Diz-se que a Copa de 2014 é a grande chance de modernização das cidades. Salvador está aproveitando?
Projetos como os da Via Atlântica, da Linha Viva e da Via Histórica tinham realmente de ser feitos. A reconfiguração do Comércio, também. Além disso, temos de recuperar, ou reconstruir, obras relevantes que estão hoje abandonadas, caindo aos pedaços, e tomar conta do patrimônio histórico-cultural da cidade. A Colômbia faz isso maravilhosamente – e a gente, não: seremos assim tão mais pobres que a Colômbia? Mas vejam o que estão nos apresentando, fazendo ou dizendo que vão fazer… Entre a Via Expressa, típico produto do que chamo de “mentalidade minhocão”, e o tal do metrô da Paralela (com a propaganda, afrontosamente mentirosa, de “um metrô dentro do bosque”), só vejo coisas que vão contribuir, fortemente, para esculhambar a cidade. Com uma delicadeza de estuprador.
Miami, Leblon e Copacabana são os modelos de “bonito” que a prefeitura tem para a orla de Salvador. Para o Centro, o governo tem um plano de reabilitação que peleja para sair do papel. É mais grave a falta de um plano ou a falta de execução dos planos que existem?

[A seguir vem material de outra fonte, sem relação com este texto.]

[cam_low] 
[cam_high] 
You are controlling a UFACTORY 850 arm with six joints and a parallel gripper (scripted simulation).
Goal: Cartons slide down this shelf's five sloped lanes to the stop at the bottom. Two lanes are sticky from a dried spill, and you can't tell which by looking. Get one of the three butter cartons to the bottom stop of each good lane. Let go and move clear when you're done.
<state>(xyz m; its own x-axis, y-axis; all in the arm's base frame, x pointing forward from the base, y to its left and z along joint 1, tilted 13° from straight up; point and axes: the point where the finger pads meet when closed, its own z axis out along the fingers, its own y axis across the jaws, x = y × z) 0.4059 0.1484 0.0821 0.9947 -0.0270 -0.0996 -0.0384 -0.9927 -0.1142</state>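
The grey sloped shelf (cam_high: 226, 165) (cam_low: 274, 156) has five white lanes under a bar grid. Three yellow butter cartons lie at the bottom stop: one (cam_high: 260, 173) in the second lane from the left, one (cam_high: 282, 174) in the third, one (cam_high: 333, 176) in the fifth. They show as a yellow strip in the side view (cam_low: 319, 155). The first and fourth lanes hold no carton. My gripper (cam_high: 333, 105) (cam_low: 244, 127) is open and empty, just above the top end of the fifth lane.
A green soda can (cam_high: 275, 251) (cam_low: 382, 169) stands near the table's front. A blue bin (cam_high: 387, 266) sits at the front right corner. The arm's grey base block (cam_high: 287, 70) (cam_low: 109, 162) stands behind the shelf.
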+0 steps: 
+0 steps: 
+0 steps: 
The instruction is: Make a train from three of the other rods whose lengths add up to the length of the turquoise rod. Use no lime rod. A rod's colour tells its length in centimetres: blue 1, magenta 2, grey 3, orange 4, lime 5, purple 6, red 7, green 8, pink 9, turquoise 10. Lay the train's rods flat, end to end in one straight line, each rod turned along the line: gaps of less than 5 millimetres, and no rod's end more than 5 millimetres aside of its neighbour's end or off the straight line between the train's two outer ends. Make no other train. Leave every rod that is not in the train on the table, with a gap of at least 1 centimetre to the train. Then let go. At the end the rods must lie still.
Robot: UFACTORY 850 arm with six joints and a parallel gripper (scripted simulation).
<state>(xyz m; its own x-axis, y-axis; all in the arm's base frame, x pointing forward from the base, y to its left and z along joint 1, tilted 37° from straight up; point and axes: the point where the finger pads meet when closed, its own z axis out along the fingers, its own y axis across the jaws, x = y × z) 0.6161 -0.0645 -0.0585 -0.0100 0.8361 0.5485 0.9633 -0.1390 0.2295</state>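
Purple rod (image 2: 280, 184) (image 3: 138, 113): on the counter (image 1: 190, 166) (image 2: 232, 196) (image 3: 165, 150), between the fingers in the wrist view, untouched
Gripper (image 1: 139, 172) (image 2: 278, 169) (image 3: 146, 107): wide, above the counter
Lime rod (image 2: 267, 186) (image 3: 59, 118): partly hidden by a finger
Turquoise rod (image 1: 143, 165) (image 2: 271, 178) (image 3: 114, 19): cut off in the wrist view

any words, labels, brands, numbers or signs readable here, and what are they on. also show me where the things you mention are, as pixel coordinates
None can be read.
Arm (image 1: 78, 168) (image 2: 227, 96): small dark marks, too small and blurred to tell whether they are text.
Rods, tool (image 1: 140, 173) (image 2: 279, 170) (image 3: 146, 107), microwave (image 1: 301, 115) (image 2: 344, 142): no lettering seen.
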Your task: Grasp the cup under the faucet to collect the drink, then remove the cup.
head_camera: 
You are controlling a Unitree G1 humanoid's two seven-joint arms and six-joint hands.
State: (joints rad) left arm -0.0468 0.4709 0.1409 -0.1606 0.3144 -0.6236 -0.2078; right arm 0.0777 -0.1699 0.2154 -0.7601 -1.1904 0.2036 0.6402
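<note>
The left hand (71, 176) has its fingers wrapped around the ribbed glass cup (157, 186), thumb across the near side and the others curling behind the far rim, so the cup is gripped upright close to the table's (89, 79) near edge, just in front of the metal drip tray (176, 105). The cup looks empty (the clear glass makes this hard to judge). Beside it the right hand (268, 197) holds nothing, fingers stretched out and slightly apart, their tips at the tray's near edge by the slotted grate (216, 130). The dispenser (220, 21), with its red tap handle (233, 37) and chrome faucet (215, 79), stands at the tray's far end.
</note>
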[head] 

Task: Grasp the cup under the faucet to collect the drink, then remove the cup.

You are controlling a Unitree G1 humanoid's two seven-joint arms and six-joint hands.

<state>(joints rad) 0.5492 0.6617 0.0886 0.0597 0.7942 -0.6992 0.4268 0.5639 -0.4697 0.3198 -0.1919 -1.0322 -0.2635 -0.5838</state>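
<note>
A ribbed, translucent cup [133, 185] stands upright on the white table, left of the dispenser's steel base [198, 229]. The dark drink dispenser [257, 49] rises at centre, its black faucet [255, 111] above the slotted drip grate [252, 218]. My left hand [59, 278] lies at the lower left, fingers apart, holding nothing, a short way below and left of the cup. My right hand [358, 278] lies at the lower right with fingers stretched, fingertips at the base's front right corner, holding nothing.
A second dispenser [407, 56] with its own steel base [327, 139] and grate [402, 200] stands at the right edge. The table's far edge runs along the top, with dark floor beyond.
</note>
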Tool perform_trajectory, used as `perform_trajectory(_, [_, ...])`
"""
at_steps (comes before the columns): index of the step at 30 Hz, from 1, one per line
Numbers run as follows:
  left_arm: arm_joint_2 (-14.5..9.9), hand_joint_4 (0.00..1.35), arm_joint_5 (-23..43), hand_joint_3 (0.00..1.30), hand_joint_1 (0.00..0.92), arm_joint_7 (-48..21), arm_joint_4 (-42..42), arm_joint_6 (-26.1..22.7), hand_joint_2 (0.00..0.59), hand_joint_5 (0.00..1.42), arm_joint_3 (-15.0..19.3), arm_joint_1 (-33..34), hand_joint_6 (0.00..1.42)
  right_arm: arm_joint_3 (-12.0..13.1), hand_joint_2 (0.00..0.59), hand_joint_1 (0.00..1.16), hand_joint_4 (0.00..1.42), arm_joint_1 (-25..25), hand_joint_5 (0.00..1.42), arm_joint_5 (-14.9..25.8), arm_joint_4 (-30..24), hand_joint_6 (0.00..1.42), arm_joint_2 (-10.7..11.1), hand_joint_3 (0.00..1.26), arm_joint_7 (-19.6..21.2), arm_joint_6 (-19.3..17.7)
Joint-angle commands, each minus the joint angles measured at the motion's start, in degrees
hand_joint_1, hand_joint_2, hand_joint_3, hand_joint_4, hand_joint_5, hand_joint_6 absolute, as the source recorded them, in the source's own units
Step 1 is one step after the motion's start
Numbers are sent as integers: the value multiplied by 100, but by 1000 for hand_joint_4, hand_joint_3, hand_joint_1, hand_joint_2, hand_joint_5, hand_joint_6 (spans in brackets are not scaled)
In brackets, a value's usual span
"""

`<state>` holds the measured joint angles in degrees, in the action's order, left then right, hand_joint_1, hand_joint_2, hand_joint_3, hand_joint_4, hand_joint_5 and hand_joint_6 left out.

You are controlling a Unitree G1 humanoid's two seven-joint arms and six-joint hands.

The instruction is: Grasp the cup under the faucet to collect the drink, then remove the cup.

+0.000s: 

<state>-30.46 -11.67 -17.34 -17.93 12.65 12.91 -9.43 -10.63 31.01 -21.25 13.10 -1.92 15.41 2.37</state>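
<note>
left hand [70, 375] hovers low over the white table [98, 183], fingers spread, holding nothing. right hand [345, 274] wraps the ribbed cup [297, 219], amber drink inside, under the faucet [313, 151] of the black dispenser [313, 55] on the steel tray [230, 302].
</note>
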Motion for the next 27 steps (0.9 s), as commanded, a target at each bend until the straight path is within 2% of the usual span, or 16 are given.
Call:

Depende. Às vezes, a falta de projetos e de dinheiro para executá-los pode ser uma bênção. É, mais ou menos, a situação em que nos encontramos atualmente: se os governantes tivessem verbas substanciosas, a cidade correria o risco de uma degringolada definitiva. O sujeito que, com pouco dinheiro, só tem como fazer porcarias pequenas, com muito dinheiro pode fazer porcarias enormes. Em matéria de arquitetura e urbanismo, os governantes da Bahia, hoje, não são capazes de distinguir entre um poste e um aquário. Ou entre uma roseira e um extintor de incêndio.